Tutorial Overview
When: August 19, 2025, 15:30–17:00
Where: EuroSciPy 2025, Room 1.38 (Ground Floor)
Duration: 1.5 hours
Level: Intermediate
Materials: GitHub Repository
Description
Do you spend time tuning parameters for complex scientific simulators? Perhaps you use grid search or optimization to match parameters to data. These find a best-fit set, but often don’t reveal your confidence or if other parameters also fit. This uncertainty is crucial for reliable conclusions.
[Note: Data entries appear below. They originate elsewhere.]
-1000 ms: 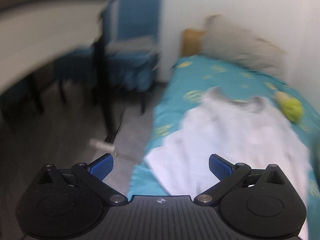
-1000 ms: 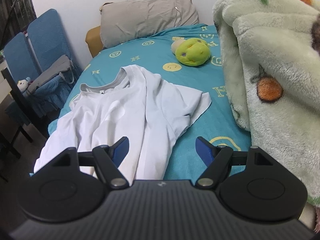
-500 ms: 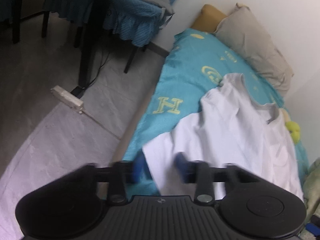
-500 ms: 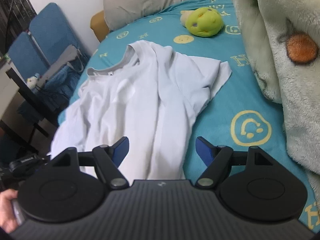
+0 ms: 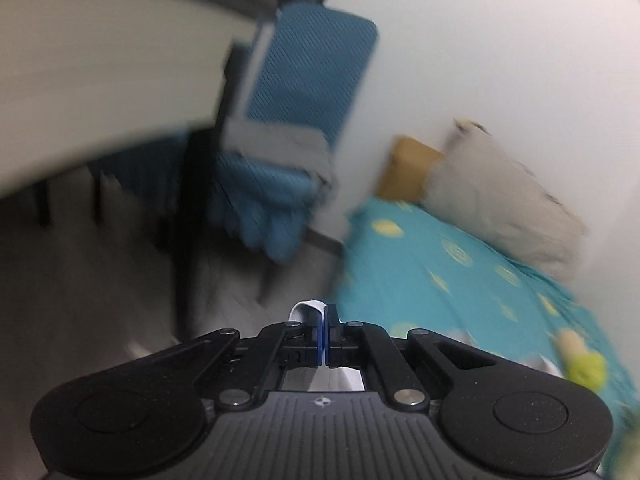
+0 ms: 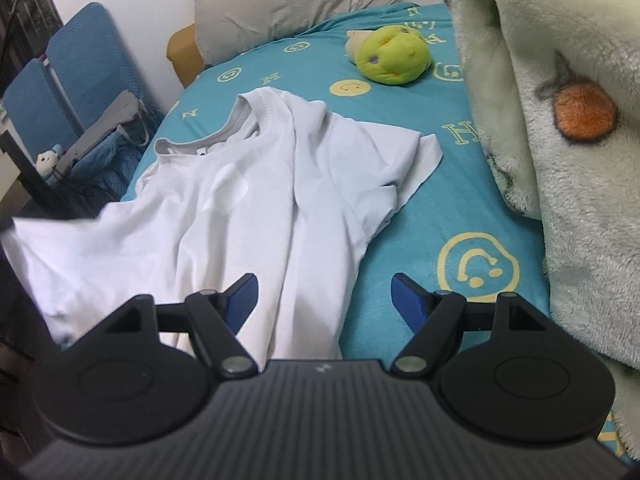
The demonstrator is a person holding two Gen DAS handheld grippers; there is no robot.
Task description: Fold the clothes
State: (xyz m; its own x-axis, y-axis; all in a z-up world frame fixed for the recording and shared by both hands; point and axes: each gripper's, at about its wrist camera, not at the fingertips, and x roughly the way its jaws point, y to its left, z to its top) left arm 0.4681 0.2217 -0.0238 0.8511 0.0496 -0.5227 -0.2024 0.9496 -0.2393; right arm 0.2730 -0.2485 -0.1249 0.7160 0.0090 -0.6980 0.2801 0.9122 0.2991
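We see the white T-shirt (image 6: pixel 248 208) lying rumpled on the teal bed sheet (image 6: pixel 420 200), its near-left corner lifted. Our left gripper (image 5: pixel 325 334) has pinched white fabric, jaws closed. Our right gripper (image 6: pixel 323 294) hovers wide over the hem, gripping nothing.

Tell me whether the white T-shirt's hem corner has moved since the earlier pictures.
Yes. In the right wrist view the white T-shirt has its near-left corner lifted and stretched out past the bed edge, clamped in the shut left gripper.

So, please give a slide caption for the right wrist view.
Open right gripper hovers over a crumpled white T-shirt on the teal bedsheet.
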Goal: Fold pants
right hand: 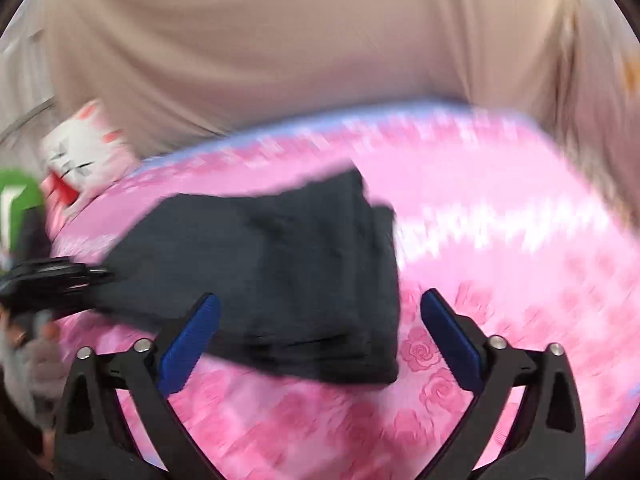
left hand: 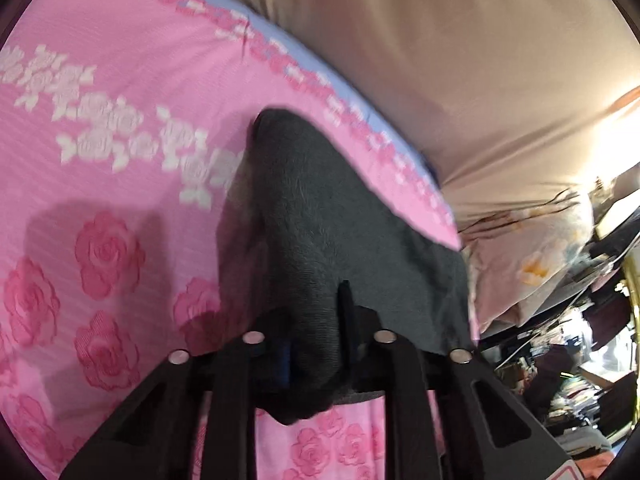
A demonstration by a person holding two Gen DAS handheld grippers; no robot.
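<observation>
Dark grey pants (right hand: 280, 272) lie folded in layers on a pink rose-patterned bedsheet (right hand: 500, 280). My right gripper (right hand: 320, 344) stands open just above them. Its blue pads (right hand: 192, 344) are spread wide and the near edge of the stack lies between them, unpressed. In the left wrist view a bunched part of the pants (left hand: 320, 220) rises from the sheet into my left gripper (left hand: 316, 340), which is shut on the cloth. The right wrist view shows that left gripper (right hand: 52, 280) at the pants' left end, with a hand (right hand: 36, 360) behind it.
A beige fabric wall (left hand: 440, 60) runs along the far side of the bed. A white cat plush (right hand: 84, 148) and a green object (right hand: 16, 196) sit at the bed's left corner. To the right are a floral pillow (left hand: 532, 260) and cluttered shelves (left hand: 580, 340).
</observation>
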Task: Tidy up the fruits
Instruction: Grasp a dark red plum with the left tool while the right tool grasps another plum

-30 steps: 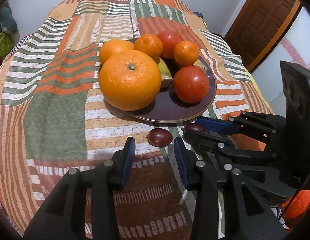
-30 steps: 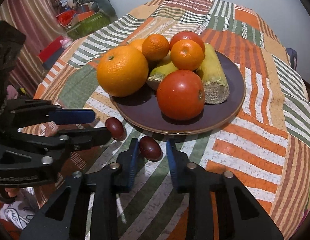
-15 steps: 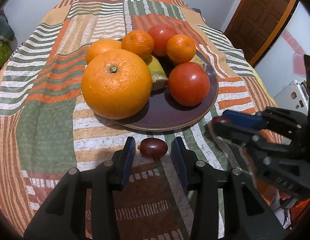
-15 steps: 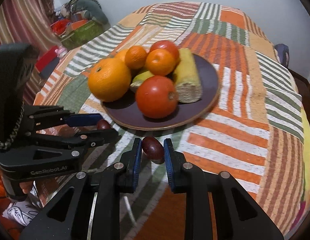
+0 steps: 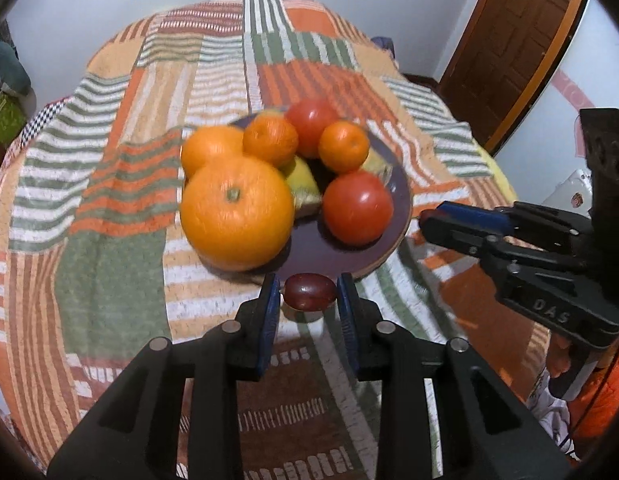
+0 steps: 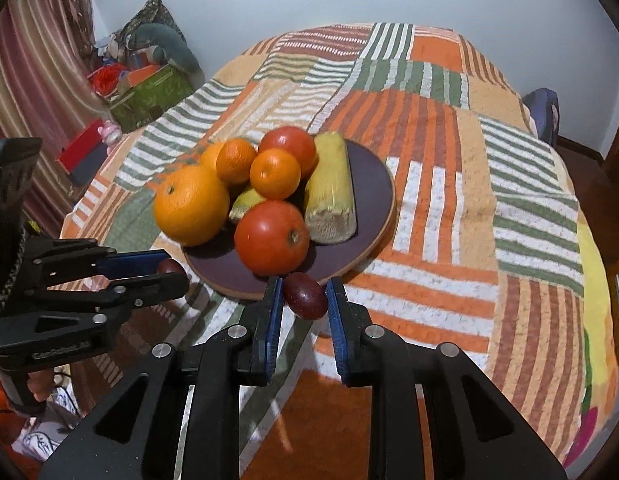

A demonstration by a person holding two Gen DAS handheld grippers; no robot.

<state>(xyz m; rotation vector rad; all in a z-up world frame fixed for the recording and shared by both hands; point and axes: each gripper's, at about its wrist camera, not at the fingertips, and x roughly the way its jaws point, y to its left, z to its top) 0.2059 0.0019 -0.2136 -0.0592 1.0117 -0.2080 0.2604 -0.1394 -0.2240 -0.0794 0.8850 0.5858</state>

This tutorial introduces Simulation-Based Inference (SBI), a modern technique tackling this challenge. Unlike traditional Bayesian inference methods (like MCMC) that require mathematical likelihood functions, SBI works directly with your simulator’s outputs. Using recent advances in probabilistic ML, it estimates the probability distribution of parameter values consistent with your observations, even for complex “black-box” simulators. It provides not just a single best guess, but full parameter distributions representing parameter uncertainties and potential interactions.
What You’ll Learn
In this hands-on tutorial using the sbi Python package, you’ll learn the practical steps:
- Setting up the problem - Defining parameter ranges and checking model plausibility
- Running SBI for parameter distributions - Applying different SBI techniques
- Checking result reliability - Validating your inference results
- Interpreting results - Drawing scientific conclusions from SBI outputs
We cover different SBI techniques and how to apply them to real-world problems.
Tutorial Content
The SBI Workflow
The tutorial provides a comprehensive, practical introduction to SBI using the sbi Python package. We guide you through the entire practical workflow:
- A-priori checks: Defining parameter ranges of interest and running initial simulations to check if the model can plausibly generate data similar to observations
- Choosing and applying SBI methods: Learning about different SBI strategies (like those that directly estimate parameter probabilities, approximate likelihoods, or work with probability ratios) and selecting one suitable for your specific problem
- A-posteriori checks: Evaluating how accurately the underlying machine learning models have learned to infer parameters
- Interpretation: Understanding and drawing scientific conclusions from SBI results
Why SBI?
Traditional methods like grid search or numerical optimization algorithms can find a single ‘best’ set of parameters. However, they often struggle when there are many parameters, and more importantly, they usually don’t quantify the uncertainty associated with the result.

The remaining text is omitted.